St. George and St. Michael eBook

This eBook from the Gutenberg Project consists of approximately 593 pages of information about St. George and St. Michael.

St. George and St. Michael eBook

This eBook from the Gutenberg Project consists of approximately 593 pages of information about St. George and St. Michael.

So saying, he left the room, and sought out Caspar, with whom he contrived the ringing of a bell in the marquis’s chamber by the drawbridge in its fall, the arrangement for which Caspar was to carry out that same evening after dark.  He next sought his father, and told him and his brother Charles the whole story; nor did he find himself wrong in his expectation that the prospect of so good a jest would go far to console the marquis for the annoyance of finding that his household was not quite such a pattern one as he had supposed.  That there was anything of conspiracy or treachery involved, he did not for a moment believe.

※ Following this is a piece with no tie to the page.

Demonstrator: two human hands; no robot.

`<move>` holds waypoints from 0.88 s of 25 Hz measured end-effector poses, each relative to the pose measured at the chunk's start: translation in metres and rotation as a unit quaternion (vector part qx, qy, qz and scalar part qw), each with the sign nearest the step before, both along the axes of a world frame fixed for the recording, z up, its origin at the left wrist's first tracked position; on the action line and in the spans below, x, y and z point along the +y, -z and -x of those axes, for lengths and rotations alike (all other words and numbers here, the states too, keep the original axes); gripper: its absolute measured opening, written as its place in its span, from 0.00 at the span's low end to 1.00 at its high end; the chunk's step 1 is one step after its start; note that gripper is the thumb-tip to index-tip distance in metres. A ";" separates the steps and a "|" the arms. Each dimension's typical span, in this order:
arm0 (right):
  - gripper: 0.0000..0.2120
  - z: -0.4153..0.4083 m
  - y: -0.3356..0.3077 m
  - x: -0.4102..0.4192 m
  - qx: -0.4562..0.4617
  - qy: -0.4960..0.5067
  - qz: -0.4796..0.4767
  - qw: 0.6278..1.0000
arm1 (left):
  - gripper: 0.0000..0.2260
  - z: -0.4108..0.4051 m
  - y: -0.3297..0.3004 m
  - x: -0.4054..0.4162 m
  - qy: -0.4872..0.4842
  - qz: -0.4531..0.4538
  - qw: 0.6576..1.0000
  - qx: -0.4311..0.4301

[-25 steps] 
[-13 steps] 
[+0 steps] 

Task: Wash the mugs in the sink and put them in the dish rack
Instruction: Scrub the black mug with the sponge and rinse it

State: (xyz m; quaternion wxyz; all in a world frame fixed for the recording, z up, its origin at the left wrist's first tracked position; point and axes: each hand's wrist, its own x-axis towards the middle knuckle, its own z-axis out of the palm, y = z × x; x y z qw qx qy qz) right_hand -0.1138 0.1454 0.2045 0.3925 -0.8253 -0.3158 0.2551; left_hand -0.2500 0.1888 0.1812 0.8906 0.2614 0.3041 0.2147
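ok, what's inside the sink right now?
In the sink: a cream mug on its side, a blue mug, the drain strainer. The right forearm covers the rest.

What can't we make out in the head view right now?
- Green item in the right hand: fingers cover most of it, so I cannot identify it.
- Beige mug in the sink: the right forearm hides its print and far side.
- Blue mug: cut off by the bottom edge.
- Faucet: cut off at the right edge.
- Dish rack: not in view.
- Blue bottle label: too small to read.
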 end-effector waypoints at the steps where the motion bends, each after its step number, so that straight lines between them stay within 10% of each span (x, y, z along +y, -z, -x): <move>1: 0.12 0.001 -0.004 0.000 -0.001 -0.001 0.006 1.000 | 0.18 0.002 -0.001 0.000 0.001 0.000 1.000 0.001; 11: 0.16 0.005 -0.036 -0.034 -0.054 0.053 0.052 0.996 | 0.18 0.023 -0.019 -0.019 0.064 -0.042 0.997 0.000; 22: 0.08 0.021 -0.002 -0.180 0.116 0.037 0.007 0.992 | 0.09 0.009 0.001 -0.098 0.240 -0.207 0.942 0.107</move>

After dinner, while the horses were brought out, lord Herbert went again to his wife’s room.  There was little Molly waiting to bid him good-bye, and she sat upon his knee until it was time for him to go.  The child’s looks made his heart sad, and his wife could not restrain her tears when she saw him gaze upon her so mournfully.  It was with a heavy heart that, when the moment of departure came, he rose, gave her into her mother’s arms, clasped them both in one embrace, and hurried from the room.  He ought to be a noble king for whom such men and women make such sacrifices.

To witness such devotion on the part of personages to whom she looked up with such respect and confidence, would have been in itself more than sufficient to secure for its object the unquestioning partisanship of Dorothy; partisan already, it raised her prejudice to a degree of worship which greatly narrowed what she took for one of the widest gulfs separating her from the creed of her friends.  The favourite dogma of the school-master-king, the offspring of his pride and weakness, had found fitting soil in Dorothy.  When, in the natural growth of the confidence reposed in her by her protectors, she came to have some idea of the immensity of the sums spent by them on behalf of his son, had, indeed, ere the close of another year read the king’s own handwriting and signature in acknowledgment of a debt of a quarter of a million, she took it only as an additional sign—­for additional proof there was no room—­of their ever admirable devotion to his divine right.  That the marquis and his son were catholics served but to glorify the right to which a hostile faith yielded such practical homage.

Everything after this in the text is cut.